The Utah Division of Occupational Safety and Health (UOSH) issued a $2,500 violation to Park City Mountain for the January death of an employee after a tree fell on the Short Cut triple chair. The fine was assessed in March but first reported by Fox 13 Utah reporter Nate Carlisle over the weekend. The state found that Park City and parent company Vail Resorts should have known of the hazard of falling trees because two trees had to be removed from the same lift line the day before the accident. The state also found that lift operators were not trained or knowledgeable enough to assess trees for hazard along lift lines during morning line rides.
Park City Mountain received 25 inches of heavy, wet snow in the days leading up to the January 2nd incident. The day prior, Short Cut opened late due to a tree leaning on the lift that had to be removed. The Yan triple chair was closed later that day at 1:19 pm to remove another hazard tree identified by a lift mechanic. Less than 24 hours later, another tree fell on the heavy side of the line between towers 6 and 7. That time a patroller, 29 year old Christian Helger, was riding a chair nearby. The lift de-roped off a tower with the heavy side coming to rest in a rope catcher as designed. Helger was thrown from the chair, fell approximately 50 feet and landed head first in deep snow. Due to his location in a ravine and snow safety concerns, it took time for additional patrollers to reach the scene and dig Helger out. Despite lifesaving rescue efforts, Helger could not be revived and was later found to have died by asphyxiation. Other riders on the lift, including guests, were later evacuated by rope. The report does not address whether Helger had his lap bar down as required by Vail Resorts company policy.
The state interviewed numerous employees after the accident. One patroller identified only as “employee #4” said “Lift Operators are usually newer, younger employees, and have ‘no idea’ what to look for on a Line Ride.” Another patroller, who had previously worked as a lift operator, said “there is pressure to get lifts open in the morning, and there was ‘no time’ to ski the runs and check the lifts.” A Short Cut lift operator on duty the day of the accident reported that “he was told during the morning Line Ride to look for the cable being centered on the sheaves, and to look for trees leaning on the line but that he did not know what an unstable tree would look like.”

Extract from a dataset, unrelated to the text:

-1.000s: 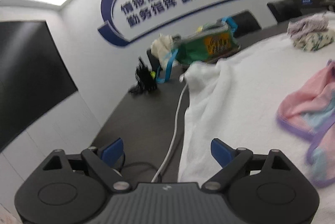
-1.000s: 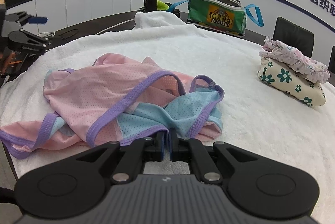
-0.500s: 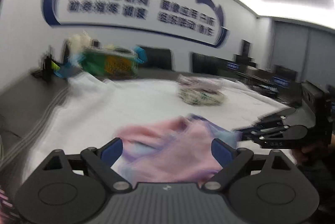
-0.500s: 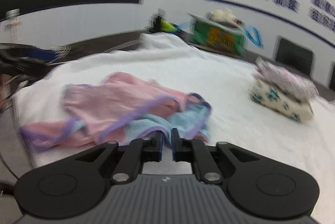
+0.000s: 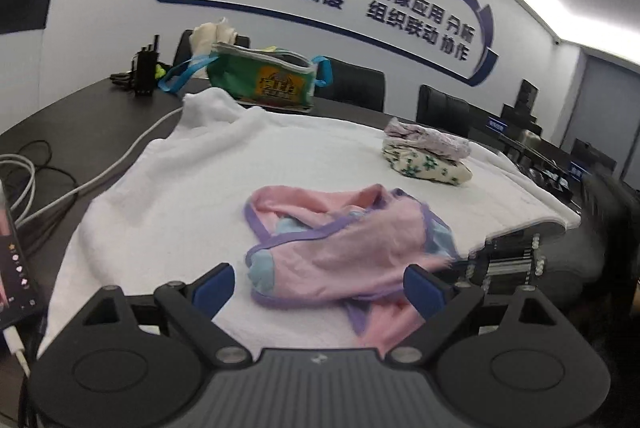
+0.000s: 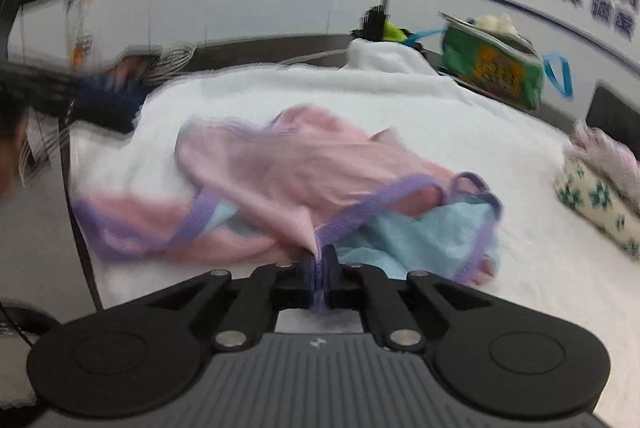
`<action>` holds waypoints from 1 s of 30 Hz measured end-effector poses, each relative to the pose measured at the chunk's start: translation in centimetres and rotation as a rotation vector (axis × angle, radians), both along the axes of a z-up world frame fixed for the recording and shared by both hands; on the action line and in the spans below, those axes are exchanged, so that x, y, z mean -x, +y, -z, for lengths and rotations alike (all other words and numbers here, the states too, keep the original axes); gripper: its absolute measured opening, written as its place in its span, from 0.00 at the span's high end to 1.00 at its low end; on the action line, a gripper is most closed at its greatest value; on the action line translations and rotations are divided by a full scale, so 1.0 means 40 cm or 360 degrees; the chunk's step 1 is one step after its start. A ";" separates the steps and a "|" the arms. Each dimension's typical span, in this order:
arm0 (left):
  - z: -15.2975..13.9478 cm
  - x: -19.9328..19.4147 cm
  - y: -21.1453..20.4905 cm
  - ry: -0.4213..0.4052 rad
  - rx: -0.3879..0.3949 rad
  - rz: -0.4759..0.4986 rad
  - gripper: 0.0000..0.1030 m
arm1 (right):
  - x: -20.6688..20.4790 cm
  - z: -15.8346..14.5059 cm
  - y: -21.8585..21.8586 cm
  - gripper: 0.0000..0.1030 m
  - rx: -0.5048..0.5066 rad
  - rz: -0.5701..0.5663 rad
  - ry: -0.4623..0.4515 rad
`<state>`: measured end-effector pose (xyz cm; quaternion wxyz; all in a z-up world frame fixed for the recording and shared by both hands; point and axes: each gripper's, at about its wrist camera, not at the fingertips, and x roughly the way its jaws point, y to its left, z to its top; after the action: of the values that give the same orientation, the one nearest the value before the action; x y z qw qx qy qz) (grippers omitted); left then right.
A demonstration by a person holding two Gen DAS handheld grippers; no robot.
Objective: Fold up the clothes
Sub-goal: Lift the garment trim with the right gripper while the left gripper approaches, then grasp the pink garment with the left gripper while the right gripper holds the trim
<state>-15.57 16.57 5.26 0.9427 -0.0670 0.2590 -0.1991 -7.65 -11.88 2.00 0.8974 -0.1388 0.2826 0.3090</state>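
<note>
The crumpled pink mesh garment with purple trim (image 5: 344, 252) is pinched at its near purple edge by the closed right tongs (image 6: 319, 264); it lies just ahead of the wide-open, empty left tongs (image 5: 320, 282), long axis crosswise.

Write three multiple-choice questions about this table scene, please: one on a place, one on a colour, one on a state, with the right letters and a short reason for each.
1. Where does the green bag stand?
A. on the dark table past the far edge of the white towel
B. on top of the folded clothes
C. under the pink garment

2. What colour is the trim along the edges of the pink garment?
A. yellow
B. purple
C. black

3. How is the right gripper?
A. wide open above the towel
B. shut on a water bottle
C. shut on the garment's purple trim

Answers:
1 A: the bag sits on the table beyond the white towel.
2 B: a purple band borders the pink and light blue fabric.
3 C: the jaws are together with purple fabric pinched between them, while the left gripper is open.
</note>
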 end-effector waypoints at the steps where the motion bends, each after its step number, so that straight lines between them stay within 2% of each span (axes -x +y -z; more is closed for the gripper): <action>1: 0.000 0.001 -0.013 0.0003 0.0020 0.0038 0.12 | 0.000 -0.034 -0.039 0.97 -0.0065 0.0038 -0.0039; 4: 0.016 -0.014 -0.079 0.0063 0.0133 0.0179 0.12 | -0.016 -0.116 -0.202 0.97 -0.0213 0.0307 -0.0116; 6: 0.026 -0.019 -0.143 0.0044 0.0101 0.0272 0.12 | -0.036 -0.131 -0.316 0.96 -0.0233 0.0569 -0.0091; 7: 0.032 -0.019 -0.174 0.0028 0.0069 0.0312 0.12 | -0.046 -0.125 -0.371 0.93 -0.0195 0.0766 -0.0089; 8: 0.037 -0.019 -0.206 0.0012 0.0030 0.0351 0.12 | -0.045 -0.115 -0.400 0.85 -0.0139 0.0893 -0.0092; 9: 0.042 -0.018 -0.234 0.0001 -0.0005 0.0377 0.12 | -0.044 -0.105 -0.428 0.84 -0.0082 0.1020 -0.0096; 10: 0.048 -0.018 -0.257 -0.0006 -0.0033 0.0395 0.12 | -0.020 -0.101 -0.440 0.82 -0.0097 0.1007 -0.0118; 12: 0.057 -0.018 -0.294 -0.0023 -0.0101 0.0421 0.12 | 0.029 -0.092 -0.464 0.69 -0.0128 0.0979 -0.0163; 15: 0.075 -0.028 -0.336 -0.0058 -0.0285 0.0390 0.14 | 0.106 -0.077 -0.426 0.61 -0.0102 0.0634 -0.0217; 16: 0.082 -0.032 -0.343 -0.0063 -0.0357 0.0355 0.18 | 0.105 -0.065 -0.407 0.58 -0.0074 0.0561 -0.0187; 17: 0.089 -0.037 -0.346 -0.0067 -0.0422 0.0325 0.29 | 0.104 -0.052 -0.387 0.54 -0.0046 0.0487 -0.0158; 18: 0.097 -0.040 -0.348 -0.0067 -0.0493 0.0302 0.46 | 0.102 -0.040 -0.367 0.54 -0.0019 0.0414 -0.0128; 19: 0.100 -0.043 -0.343 -0.0072 -0.0550 0.0280 0.55 | 0.084 -0.023 -0.355 0.54 0.0010 0.0398 -0.0097; 20: 0.099 -0.046 -0.335 -0.0082 -0.0598 0.0257 0.71 | 0.067 -0.008 -0.347 0.55 0.0022 0.0404 -0.0071; 21: 0.099 -0.048 -0.326 -0.0092 -0.0646 0.0234 0.88 | 0.050 0.007 -0.339 0.64 0.0033 0.0410 -0.0045; 22: 0.093 -0.060 -0.311 -0.0079 -0.0647 0.0186 0.90 | 0.036 0.018 -0.338 0.76 0.0007 0.0427 0.0003; 23: 0.085 -0.078 -0.291 -0.0052 -0.0620 0.0123 0.91 | 0.031 0.027 -0.348 0.99 -0.0031 0.0441 0.0056; 25: 0.065 -0.116 -0.254 -0.0048 -0.0562 -0.0086 0.91 | 0.010 0.032 -0.340 0.99 -0.0086 0.0421 0.0063; 27: 0.038 -0.145 -0.229 -0.0128 -0.0516 -0.0358 0.87 | 0.019 -0.002 -0.323 0.99 -0.0240 0.0307 0.0044; 29: 0.000 -0.147 -0.228 -0.0187 -0.0402 -0.0414 0.81 | -0.002 -0.051 -0.299 0.99 -0.0418 0.0274 0.0013; 30: -0.017 -0.143 -0.232 -0.0207 -0.0314 -0.0404 0.73 | -0.022 -0.081 -0.292 0.99 -0.0467 0.0301 -0.0025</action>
<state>-9.86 7.30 5.95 0.9771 0.0067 0.2051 -0.0561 -6.78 -23.56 5.26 0.9353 0.0186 0.2393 0.2600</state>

“Based on documents and photos received from all sources, the heavy snow received on January 1, and overnight into January 2, and the fact that two trees had to be removed from the Shortcut Lift line on January 1, 2023, VR-CPC Holdings (Vail Park City Resort management) should have been aware of the hazard of possible falling trees around the Shortcut Lift,” wrote the state, issuing a “serious” violation with a fine of $2,500. Vail Resorts has contested the citation and the fine could be reduced or eliminated in the future. In a statement, Park City Mountain vice president and chief operating officer Deirdra Walsh said “The Park City Mountain team is deeply saddened by the tragic death of our team member, Christian Helger. We extend our deepest sympathy to his family and friends.”
Short Cut never reopened during the season and requires significant repairs this summer.
Wow, a person’s life is only worth a $2,500 violation?
LikeLiked by 1 person
No… This is what a violation costs tho. It does serve as some pretty handy evidence for a potential case where a judge does try to pin a number on a patroller’s life.
Why is vail resorts even trying to lessen the fine. That is nothing to them especially considering someone died.
Because it establishes liability. Meaning this would be a pretty quick civil case for Christian’s family. If the state says Vail/PCMR did nothing wrong, and it was basically an act of God or reasonable oversight… Lot tougher case.
Yeah, liability here is a huge deal. Horrible incident.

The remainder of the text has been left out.